Cela suppose d’accepter :
la variabilité des situations,
les adaptations locales,
les contraintes opérationnelles.
Traiter les causes organisationnelles
Les risques terrain sont souvent liés à :
surcharge de travail,
manque de moyens,
objectifs contradictoires,
organisation inadaptée.
Une prévention efficace agit sur ces causes, pas uniquement sur les comportements individuels.
Piloter la gestion des risques terrain avec les bons indicateurs
Une approche terrain doit être mesurée pour rester efficace.
Indicateurs orientés prévention
Au-delà des accidents, il est essentiel de suivre :
nombre et qualité des observations terrain,
taux de remontée des presque-accidents,
délai de traitement des actions,
taux de réalisation des visites sécurité,
récurrence des situations à risque.
Ces indicateurs reflètent le niveau réel de maîtrise.
Exploiter les données pour ajuster la prévention
Les données terrain permettent :
d’identifier les zones à risque,
de prioriser les actions,
d’évaluer l’efficacité des mesures mises en place.
L’analyse doit être partagée avec les managers et les équipes.
S’appuyer sur des outils QHSE pour structurer l’approche terrain
La digitalisation est un levier clé, à condition qu’elle serve le terrain.
Ce que doit permettre un outil QHSE
Un outil efficace facilite :
la remontée rapide des informations terrain,
la centralisation des risques et actions,
le suivi des plans d’actions,
la traçabilité pour les audits,
la visualisation des tendances.
Il renforce la continuité entre terrain et pilotage.
Conclusion : une gestion des risques QHSE efficace se construit sur le terrain
Passer d’une approche documentaire à une approche terrain ne signifie pas abandonner les outils et les exigences réglementaires.

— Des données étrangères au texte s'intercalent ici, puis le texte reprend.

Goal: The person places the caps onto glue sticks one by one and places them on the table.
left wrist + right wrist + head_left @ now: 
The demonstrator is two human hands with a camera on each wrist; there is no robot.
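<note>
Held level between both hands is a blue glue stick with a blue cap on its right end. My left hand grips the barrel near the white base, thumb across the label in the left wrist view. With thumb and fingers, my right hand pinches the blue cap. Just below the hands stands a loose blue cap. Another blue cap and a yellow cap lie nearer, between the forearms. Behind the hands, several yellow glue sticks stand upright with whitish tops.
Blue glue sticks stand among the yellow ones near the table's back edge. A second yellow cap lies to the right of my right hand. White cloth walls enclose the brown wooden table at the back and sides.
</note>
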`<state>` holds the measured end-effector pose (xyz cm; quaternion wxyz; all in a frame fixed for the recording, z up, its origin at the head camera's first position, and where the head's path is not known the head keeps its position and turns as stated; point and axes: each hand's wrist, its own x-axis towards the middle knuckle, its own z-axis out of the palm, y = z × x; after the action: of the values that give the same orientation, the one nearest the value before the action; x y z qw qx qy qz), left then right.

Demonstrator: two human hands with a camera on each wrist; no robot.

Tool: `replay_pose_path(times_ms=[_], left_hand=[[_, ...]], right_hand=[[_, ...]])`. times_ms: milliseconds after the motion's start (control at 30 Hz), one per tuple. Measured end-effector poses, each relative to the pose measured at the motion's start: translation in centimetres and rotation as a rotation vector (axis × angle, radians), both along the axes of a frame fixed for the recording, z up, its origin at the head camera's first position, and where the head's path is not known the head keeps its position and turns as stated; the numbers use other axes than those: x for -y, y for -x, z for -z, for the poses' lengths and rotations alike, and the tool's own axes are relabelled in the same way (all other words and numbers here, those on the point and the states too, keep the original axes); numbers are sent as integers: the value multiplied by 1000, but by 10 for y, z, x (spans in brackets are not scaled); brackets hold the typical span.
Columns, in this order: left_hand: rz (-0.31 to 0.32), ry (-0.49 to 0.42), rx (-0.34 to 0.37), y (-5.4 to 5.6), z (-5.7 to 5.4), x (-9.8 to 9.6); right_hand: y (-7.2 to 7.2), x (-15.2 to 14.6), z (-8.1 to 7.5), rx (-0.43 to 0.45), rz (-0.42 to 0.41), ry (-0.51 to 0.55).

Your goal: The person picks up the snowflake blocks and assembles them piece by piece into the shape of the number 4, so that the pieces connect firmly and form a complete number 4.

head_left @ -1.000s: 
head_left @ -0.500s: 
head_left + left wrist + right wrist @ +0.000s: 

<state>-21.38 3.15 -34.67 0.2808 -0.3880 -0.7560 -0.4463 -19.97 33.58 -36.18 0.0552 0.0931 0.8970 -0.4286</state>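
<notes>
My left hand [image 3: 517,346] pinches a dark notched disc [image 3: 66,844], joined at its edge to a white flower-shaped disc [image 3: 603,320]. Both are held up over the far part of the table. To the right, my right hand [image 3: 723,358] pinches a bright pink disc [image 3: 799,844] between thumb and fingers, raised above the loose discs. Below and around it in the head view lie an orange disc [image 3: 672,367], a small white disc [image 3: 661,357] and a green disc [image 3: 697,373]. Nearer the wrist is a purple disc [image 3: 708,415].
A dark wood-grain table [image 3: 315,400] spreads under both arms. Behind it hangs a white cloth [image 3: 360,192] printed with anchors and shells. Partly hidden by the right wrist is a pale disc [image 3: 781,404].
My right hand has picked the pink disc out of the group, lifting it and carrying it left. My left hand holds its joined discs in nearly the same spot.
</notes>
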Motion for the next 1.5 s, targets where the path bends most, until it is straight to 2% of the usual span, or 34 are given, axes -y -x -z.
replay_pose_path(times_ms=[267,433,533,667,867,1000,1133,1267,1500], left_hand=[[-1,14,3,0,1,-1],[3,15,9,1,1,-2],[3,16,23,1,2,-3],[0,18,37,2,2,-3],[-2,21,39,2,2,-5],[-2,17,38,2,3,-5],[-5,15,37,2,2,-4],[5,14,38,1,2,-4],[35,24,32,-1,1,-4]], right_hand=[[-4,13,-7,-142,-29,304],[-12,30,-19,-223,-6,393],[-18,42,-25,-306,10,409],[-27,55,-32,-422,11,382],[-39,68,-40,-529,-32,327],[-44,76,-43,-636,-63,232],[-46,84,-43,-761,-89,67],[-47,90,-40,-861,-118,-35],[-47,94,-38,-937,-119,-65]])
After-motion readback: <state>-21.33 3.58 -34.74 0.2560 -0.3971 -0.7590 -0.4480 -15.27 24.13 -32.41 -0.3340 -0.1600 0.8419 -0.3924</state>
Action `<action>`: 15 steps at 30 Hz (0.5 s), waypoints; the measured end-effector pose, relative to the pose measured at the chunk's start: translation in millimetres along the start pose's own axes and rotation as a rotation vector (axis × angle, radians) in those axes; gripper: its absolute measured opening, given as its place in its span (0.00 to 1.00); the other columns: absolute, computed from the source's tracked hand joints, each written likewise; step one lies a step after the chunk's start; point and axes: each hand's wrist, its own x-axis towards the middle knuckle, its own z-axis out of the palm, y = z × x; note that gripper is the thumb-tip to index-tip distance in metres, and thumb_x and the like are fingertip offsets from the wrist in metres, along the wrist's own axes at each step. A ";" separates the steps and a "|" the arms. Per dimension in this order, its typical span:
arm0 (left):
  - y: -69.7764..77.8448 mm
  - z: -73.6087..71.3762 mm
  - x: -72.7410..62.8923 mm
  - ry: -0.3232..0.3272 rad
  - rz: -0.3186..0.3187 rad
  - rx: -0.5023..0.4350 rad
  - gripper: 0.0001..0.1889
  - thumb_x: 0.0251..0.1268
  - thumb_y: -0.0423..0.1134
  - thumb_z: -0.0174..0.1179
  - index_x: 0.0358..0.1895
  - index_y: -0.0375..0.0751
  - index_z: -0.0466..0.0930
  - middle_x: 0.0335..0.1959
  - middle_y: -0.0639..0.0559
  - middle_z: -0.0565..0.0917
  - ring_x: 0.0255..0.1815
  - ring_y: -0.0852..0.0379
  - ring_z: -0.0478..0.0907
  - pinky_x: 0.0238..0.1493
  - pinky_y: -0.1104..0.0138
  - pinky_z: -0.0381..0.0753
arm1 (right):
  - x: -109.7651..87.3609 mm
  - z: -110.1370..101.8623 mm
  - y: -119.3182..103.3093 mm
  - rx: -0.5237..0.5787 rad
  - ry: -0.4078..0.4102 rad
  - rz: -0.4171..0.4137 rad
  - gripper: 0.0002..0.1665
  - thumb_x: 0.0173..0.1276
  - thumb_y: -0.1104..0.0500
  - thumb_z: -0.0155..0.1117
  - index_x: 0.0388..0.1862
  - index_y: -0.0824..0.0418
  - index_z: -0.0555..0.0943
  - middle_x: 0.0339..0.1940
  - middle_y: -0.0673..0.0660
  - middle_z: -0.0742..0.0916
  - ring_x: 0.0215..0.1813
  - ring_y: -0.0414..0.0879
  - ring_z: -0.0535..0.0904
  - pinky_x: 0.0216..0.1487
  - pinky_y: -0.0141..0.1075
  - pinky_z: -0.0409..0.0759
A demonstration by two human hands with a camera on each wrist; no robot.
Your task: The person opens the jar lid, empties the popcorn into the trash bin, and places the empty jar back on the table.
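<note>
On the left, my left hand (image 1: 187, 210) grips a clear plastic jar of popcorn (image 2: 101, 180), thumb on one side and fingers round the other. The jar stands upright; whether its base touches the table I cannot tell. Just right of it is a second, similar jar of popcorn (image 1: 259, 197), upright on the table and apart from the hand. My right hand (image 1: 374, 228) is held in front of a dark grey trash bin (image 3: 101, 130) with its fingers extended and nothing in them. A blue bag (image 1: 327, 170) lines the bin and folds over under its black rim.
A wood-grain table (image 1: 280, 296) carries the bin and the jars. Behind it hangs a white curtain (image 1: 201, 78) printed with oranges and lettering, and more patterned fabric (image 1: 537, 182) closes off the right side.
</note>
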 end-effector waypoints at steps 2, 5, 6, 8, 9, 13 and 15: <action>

Il s’agit de redonner du sens et de l’efficacité à la gestion des risques en la reconnectant aux situations de travail réelles.
Une gestion des risques QHSE performante est :
vivante,
participative,
pilotée par les managers,
soutenue par des outils adaptés,
et orientée action.
C’est en observant, en dialoguant et en ajustant en continu que les organisations parviennent à réduire durablement les risques et à renforcer leur culture QHSE.